*** Opening INPUT DATA ***
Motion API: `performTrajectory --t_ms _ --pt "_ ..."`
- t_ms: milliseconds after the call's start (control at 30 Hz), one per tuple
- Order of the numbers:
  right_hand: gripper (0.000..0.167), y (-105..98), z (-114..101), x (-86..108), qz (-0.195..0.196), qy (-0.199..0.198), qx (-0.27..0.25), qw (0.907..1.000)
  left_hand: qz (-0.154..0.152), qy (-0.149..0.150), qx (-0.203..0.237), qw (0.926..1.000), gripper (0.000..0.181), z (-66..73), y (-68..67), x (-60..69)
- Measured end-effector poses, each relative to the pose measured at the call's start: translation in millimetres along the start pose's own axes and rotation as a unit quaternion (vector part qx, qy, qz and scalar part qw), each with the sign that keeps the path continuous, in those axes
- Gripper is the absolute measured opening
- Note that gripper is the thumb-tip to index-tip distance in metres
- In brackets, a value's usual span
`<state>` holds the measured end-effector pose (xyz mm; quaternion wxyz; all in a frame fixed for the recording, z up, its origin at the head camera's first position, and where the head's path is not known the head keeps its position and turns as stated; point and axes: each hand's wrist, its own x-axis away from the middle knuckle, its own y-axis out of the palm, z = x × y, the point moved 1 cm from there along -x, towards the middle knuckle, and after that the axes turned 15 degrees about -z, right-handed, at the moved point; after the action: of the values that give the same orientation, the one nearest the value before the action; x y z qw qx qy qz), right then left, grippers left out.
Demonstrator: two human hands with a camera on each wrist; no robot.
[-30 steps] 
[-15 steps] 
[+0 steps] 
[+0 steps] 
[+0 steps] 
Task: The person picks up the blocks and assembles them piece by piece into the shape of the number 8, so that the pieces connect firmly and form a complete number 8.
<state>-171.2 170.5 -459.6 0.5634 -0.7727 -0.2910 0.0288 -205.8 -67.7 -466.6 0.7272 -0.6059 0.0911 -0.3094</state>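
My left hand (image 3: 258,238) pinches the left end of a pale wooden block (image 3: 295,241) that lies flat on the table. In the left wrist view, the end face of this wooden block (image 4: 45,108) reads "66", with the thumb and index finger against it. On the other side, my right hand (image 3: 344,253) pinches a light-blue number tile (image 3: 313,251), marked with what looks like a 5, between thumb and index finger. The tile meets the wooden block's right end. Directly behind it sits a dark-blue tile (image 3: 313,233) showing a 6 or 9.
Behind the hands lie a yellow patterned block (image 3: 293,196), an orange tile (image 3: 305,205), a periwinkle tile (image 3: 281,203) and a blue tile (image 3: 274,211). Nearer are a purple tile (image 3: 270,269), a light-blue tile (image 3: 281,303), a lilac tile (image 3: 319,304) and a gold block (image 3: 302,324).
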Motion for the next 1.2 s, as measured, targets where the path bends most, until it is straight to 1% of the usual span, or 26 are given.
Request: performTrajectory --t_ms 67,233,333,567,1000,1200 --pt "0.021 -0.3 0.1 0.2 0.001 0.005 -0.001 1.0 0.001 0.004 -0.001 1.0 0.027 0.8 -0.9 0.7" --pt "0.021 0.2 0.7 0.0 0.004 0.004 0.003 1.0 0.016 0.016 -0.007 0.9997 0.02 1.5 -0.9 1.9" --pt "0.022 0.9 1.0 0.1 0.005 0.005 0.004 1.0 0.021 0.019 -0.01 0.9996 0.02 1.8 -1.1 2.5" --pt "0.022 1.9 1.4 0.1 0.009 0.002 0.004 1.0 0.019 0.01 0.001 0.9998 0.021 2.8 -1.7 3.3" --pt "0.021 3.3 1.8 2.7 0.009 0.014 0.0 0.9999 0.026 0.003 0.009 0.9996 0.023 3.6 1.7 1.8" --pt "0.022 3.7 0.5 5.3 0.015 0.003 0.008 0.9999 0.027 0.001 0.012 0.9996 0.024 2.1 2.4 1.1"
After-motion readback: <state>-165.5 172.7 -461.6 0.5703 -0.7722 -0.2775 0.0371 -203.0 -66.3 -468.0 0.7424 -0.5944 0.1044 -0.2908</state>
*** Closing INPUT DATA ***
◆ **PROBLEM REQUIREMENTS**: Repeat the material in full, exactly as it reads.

◆ **TASK ANSWER**:
Motion API: `performTrajectory --t_ms _ --pt "_ ..."`
- t_ms: milliseconds after the call's start (control at 30 Hz), one per tuple
- Order of the numbers:
  right_hand: gripper (0.000..0.167), y (-105..98), z (-114..101), x (-86..108), qz (-0.195..0.196), qy (-0.199..0.198), qx (-0.27..0.25), qw (0.907..1.000)
  left_hand: qz (-0.154..0.152), qy (-0.149..0.150), qx (-0.203..0.237), qw (0.926..1.000), gripper (0.000..0.181), z (-66..73), y (-68..67), x (-60..69)
- Measured end-effector poses, each relative to the pose measured at the call's start: translation in millimetres along the start pose's own axes and rotation as a unit quaternion (vector part qx, qy, qz and scalar part qw), each with the sign that keeps the path continuous, in those axes
- Gripper is the absolute measured opening
- Note that gripper is the thumb-tip to index-tip distance in metres
- In brackets, a value's usual span
`<state>` holds the measured end-effector pose (xyz mm; quaternion wxyz; all in a frame fixed for the recording, z up, its origin at the head camera's first position, and where the head's path is not known the head keeps its position and turns as stated; point and axes: each hand's wrist, its own x-axis away from the middle knuckle, its own y-axis out of the palm, z = x × y, the point moved 1 cm from there along -x, towards the middle knuckle, and after that the axes turned 15 degrees about -z, right-handed, at the moved point; after the action: of the values that give the same orientation, the one nearest the value before the action; x y z qw qx qy qz), right then left, grippers left out.
Demonstrator: two human hands with a camera on each wrist; no robot.
[-30 steps] 
[-15 steps] 
[+0 steps] 
[+0 steps] 
[+0 steps] 
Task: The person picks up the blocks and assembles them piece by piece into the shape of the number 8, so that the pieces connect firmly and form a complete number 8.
<state>-171.2 170.5 -459.6 0.5634 -0.7727 -0.2910 0.0288 -205.8 -67.7 -466.6 0.7272 -0.6059 0.0911 -0.3094</state>
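My left hand (image 3: 258,238) pinches the left end of a pale wooden block (image 3: 295,241) that lies flat on the table. In the left wrist view, the end face of this wooden block (image 4: 45,108) reads "66", with the thumb and index finger against it. On the other side, my right hand (image 3: 344,253) pinches a light-blue number tile (image 3: 313,251), marked with what looks like a 5, between thumb and index finger. The tile meets the wooden block's right end. Directly behind it sits a dark-blue tile (image 3: 313,233) showing a 6 or 9.
Behind the hands lie a yellow patterned block (image 3: 293,196), an orange tile (image 3: 305,205), a periwinkle tile (image 3: 281,203) and a blue tile (image 3: 274,211). Nearer are a purple tile (image 3: 270,269), a light-blue tile (image 3: 281,303), a lilac tile (image 3: 319,304) and a gold block (image 3: 302,324).
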Motion for the next 1.2 s, as measured, targets where the path bends most, until it is straight to 1% of the usual span, or 26 are given.
Request: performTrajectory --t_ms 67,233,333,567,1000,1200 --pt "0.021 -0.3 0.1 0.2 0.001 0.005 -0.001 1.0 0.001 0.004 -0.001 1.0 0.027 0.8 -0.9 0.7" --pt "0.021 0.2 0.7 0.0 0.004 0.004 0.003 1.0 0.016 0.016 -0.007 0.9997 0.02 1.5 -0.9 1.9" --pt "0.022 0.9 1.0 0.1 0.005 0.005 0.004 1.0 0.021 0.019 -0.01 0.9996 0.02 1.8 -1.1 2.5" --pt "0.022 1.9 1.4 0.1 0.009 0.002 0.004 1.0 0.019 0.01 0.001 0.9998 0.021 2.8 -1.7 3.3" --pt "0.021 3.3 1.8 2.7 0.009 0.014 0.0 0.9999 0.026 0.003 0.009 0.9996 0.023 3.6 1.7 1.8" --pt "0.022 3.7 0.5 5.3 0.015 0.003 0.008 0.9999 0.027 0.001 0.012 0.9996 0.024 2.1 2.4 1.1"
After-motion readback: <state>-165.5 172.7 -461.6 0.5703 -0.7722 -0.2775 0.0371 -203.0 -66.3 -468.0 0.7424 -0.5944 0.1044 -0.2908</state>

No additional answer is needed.